Personalmente hai avuto riflessi sulla tua attività professionale? «Per fortuna sono sempre riuscito a lavorare in tv, i programmi col pubblico li facciamo con le persone collegate da casa. Purtroppo a febbraio ho dovuto rinunciare a far venire qui un gruppo di studenti della scuola media di Mirano, quella che ho frequentato da ragazzo, perché la Corea non era percepito come un posto sicuro. L'emergenza in Italia non c'era ancora».

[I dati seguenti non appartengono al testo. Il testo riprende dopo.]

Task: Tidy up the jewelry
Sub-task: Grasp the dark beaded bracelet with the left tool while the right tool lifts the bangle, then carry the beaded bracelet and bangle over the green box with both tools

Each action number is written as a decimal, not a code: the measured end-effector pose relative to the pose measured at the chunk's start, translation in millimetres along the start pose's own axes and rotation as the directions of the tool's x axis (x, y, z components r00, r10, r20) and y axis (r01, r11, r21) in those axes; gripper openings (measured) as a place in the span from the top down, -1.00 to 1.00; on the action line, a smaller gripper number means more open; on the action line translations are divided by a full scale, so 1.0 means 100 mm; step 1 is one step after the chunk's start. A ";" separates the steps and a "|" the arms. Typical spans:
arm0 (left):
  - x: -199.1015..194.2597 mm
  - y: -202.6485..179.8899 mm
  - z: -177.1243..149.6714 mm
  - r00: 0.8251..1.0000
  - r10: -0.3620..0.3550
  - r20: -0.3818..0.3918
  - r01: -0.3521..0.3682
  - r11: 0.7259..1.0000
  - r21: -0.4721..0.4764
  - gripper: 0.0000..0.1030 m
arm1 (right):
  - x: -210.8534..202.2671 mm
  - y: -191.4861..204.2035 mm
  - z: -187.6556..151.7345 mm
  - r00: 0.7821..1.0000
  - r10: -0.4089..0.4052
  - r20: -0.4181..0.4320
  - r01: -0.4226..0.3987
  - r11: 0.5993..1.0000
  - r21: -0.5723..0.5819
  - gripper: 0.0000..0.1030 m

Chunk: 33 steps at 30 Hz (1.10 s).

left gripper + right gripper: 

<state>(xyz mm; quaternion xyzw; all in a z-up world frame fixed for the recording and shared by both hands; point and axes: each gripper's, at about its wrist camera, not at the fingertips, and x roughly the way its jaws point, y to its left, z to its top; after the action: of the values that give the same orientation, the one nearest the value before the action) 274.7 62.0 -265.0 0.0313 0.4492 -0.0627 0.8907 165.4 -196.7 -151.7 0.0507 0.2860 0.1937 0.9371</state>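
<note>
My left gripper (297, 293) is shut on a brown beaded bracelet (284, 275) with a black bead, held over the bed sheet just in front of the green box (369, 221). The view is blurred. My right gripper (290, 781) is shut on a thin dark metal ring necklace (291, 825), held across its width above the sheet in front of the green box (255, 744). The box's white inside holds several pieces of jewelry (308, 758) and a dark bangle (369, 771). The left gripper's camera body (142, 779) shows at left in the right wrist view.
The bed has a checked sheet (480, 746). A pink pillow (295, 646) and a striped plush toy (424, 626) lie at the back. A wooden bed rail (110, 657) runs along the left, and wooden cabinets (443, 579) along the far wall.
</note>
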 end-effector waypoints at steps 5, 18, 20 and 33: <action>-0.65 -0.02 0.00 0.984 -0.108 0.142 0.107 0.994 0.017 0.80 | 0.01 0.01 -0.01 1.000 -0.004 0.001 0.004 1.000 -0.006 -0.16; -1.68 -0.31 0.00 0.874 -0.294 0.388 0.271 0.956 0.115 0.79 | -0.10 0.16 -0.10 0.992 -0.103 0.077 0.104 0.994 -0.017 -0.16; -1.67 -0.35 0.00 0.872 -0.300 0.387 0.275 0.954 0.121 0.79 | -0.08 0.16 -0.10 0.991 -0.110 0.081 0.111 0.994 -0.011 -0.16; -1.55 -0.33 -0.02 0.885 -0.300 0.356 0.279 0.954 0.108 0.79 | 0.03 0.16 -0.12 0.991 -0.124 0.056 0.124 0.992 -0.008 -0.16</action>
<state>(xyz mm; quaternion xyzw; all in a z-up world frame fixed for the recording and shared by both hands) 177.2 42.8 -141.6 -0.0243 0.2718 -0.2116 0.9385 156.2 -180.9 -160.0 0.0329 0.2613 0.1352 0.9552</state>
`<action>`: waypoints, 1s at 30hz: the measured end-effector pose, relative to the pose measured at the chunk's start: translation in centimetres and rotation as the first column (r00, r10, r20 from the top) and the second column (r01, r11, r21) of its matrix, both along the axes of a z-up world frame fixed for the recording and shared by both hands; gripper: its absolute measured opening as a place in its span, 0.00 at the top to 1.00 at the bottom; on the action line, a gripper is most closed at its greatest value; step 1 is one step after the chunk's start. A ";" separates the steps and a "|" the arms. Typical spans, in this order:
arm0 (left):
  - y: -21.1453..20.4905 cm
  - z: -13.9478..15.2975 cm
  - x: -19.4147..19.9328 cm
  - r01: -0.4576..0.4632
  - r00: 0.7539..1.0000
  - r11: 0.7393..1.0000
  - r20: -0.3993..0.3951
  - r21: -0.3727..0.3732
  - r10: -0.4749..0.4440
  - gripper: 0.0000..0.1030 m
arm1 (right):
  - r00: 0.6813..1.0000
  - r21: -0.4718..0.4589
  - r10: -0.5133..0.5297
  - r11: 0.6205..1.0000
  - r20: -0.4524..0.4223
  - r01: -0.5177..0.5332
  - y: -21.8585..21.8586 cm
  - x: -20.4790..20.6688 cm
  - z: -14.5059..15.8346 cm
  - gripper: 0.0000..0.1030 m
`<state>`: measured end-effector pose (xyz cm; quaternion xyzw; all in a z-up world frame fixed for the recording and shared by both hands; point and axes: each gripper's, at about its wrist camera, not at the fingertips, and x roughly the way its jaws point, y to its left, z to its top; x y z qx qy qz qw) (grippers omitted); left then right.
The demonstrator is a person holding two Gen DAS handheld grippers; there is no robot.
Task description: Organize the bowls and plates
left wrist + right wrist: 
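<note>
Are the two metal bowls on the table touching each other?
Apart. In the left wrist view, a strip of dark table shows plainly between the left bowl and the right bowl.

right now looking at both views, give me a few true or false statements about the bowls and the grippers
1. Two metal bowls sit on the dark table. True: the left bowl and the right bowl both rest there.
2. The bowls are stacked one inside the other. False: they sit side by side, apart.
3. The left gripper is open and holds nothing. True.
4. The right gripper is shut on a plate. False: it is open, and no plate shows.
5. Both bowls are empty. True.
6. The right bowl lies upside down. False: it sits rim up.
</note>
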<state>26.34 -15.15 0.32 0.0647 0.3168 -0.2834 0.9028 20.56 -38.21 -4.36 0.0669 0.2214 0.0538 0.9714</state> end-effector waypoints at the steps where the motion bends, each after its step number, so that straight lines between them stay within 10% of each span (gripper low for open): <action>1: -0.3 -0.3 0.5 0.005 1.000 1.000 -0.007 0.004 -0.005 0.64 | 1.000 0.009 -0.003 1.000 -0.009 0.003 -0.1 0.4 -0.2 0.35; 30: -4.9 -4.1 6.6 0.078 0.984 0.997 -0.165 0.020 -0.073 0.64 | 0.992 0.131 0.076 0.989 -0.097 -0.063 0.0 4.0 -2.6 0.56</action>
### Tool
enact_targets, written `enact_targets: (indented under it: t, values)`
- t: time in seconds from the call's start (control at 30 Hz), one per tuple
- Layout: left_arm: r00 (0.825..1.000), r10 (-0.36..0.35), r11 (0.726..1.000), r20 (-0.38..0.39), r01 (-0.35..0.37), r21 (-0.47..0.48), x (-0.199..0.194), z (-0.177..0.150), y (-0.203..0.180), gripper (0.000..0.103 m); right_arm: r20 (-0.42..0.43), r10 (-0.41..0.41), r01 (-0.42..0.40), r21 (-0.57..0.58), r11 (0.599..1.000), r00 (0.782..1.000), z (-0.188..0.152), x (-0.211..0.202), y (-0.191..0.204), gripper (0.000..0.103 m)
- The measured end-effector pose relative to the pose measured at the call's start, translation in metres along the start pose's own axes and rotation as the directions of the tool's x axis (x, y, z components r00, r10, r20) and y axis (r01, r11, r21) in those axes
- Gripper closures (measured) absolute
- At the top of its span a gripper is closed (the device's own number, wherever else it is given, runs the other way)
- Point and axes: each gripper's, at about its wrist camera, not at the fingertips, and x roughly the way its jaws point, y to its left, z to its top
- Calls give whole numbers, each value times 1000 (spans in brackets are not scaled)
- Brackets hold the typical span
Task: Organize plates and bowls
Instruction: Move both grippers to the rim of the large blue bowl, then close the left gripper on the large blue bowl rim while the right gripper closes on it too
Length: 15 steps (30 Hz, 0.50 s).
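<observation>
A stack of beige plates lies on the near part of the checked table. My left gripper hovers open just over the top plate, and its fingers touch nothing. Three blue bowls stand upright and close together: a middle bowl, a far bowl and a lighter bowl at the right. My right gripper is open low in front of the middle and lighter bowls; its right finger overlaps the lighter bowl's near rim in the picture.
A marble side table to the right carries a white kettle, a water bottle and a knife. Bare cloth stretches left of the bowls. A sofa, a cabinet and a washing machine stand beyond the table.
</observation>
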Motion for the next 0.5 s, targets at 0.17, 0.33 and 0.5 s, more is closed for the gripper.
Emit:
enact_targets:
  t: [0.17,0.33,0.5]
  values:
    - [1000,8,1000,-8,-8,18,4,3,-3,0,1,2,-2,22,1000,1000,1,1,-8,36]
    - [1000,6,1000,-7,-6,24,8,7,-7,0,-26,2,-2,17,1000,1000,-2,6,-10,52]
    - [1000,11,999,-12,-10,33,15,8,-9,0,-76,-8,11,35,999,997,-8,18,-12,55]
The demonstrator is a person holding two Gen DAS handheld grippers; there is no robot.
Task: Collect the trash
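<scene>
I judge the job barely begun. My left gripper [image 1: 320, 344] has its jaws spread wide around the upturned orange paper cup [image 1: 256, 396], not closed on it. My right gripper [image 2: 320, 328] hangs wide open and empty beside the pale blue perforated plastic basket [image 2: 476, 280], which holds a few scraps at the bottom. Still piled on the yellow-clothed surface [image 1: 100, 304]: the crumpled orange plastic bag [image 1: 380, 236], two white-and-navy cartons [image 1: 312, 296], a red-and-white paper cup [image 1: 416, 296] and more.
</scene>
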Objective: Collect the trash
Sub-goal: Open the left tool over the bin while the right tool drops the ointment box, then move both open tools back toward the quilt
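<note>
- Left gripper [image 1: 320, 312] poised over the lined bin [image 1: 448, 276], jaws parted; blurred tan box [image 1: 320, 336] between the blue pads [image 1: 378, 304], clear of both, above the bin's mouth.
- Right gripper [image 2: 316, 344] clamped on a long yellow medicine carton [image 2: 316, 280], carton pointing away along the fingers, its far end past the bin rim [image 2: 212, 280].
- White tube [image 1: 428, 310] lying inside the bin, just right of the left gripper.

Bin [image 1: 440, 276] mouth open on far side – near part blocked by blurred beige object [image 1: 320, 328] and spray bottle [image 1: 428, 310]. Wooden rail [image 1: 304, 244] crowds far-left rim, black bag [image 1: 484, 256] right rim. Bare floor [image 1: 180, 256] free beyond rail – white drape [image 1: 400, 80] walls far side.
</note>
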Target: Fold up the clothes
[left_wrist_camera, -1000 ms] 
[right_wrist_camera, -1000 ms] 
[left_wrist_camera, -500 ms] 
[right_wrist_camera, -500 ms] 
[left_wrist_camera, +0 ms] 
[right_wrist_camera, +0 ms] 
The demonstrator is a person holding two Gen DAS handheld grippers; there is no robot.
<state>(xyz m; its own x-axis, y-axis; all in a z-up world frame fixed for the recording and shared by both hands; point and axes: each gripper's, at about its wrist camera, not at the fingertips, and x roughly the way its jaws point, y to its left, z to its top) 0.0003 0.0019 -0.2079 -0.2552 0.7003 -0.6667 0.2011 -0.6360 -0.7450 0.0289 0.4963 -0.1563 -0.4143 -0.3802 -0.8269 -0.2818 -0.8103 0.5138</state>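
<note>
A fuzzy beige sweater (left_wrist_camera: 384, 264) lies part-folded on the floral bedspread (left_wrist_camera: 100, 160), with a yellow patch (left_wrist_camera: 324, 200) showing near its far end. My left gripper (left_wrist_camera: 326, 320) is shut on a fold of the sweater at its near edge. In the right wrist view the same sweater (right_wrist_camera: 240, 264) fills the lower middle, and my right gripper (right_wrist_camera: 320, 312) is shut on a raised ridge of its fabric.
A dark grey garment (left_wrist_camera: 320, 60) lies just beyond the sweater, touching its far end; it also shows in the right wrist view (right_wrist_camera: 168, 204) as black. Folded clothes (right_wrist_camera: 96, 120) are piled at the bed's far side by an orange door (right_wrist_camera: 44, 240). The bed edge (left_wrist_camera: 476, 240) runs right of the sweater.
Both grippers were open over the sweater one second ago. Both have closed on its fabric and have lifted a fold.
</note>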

A Mirano vivono ancora i tuoi genitori: preoccupato per loro? «No, perché conosco come lavora bene la sanità nel Veneto ed i miei hanno sempre adottato comportamenti prudenti. Certo mi dispiace sapere che sono morte così tante persone per il Covid». Un consiglio che ti sentiresti di dare, vista l'esperienza in Corea? «Non mollare con le misure di prevenzione, perché anche qui i medici si aspettano un ritorno del virus in autunno. E tornare a investire in educazione, ricerca e sviluppo, come hanno fatto qui, spingendo soprattutto sul digitale. Ormai siamo nell'era del Phono Sapiens, cioè il sapere diffuso grazie alla tecnologia tramite smartphone e tablet, che qui ti consentono tutto, da dove trovare la mascherina a dove ordinare la spesa o la cena. In Italia siamo rimasti molto indietro in questi settori. E davanti ad un'emergenza come questa sono emerse tutte le nostre difficoltà. Se siamo il Paese di Leonardo, Botticelli e Bernini dobbiamo continuare a dimostrarlo. Dal Covid purtroppo l'Italia ha subìto anche un grave danno di immagine».